* Instructions for the task *
In the material below, find every line with "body" and pull it out.

* Material provided *
BEGIN
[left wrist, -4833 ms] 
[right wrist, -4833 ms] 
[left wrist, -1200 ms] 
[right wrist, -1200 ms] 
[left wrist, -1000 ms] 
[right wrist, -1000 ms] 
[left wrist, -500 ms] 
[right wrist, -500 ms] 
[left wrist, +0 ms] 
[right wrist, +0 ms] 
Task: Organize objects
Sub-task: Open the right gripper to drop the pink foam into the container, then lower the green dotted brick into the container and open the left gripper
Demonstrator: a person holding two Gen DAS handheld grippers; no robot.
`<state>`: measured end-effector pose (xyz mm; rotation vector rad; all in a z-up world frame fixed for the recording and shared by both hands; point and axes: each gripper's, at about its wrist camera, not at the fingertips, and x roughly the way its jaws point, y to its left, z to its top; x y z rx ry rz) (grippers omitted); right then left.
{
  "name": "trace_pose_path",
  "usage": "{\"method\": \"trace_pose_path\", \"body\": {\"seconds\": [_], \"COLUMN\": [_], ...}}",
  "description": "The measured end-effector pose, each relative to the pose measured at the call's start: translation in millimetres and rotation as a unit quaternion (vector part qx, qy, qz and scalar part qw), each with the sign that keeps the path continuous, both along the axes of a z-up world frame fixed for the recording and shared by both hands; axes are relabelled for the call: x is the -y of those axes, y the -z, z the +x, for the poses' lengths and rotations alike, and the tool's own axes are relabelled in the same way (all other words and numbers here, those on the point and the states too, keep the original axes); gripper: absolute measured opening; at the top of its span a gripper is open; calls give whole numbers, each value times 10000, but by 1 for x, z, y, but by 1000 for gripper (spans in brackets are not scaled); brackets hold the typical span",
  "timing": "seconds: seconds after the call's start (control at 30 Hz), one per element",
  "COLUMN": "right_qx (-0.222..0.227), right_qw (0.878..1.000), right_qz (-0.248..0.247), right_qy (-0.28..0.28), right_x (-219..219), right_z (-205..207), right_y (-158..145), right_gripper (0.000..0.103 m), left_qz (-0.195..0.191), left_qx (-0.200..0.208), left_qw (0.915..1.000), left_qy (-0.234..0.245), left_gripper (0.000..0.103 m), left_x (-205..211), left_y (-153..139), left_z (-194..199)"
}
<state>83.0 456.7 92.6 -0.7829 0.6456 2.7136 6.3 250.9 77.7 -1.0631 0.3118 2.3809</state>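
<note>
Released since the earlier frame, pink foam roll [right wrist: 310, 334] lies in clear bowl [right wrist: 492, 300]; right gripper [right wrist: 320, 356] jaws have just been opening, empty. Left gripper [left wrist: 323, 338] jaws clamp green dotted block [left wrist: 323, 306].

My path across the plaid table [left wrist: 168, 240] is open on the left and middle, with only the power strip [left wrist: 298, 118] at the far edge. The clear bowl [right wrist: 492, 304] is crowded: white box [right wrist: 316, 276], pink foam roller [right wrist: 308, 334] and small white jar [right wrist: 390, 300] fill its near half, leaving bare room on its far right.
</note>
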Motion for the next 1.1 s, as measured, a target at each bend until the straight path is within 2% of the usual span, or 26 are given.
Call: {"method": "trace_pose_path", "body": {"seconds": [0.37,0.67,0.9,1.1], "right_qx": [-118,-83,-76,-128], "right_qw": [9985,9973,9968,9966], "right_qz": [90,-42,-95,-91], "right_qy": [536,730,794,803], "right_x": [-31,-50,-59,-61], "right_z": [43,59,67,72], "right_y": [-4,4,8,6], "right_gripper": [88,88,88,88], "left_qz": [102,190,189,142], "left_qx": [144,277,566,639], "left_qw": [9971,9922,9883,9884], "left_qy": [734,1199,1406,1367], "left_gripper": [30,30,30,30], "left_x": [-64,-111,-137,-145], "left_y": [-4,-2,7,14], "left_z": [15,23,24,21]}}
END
* Expected output *
  "usage": "{\"method\": \"trace_pose_path\", \"body\": {\"seconds\": [_], \"COLUMN\": [_], ...}}",
Call: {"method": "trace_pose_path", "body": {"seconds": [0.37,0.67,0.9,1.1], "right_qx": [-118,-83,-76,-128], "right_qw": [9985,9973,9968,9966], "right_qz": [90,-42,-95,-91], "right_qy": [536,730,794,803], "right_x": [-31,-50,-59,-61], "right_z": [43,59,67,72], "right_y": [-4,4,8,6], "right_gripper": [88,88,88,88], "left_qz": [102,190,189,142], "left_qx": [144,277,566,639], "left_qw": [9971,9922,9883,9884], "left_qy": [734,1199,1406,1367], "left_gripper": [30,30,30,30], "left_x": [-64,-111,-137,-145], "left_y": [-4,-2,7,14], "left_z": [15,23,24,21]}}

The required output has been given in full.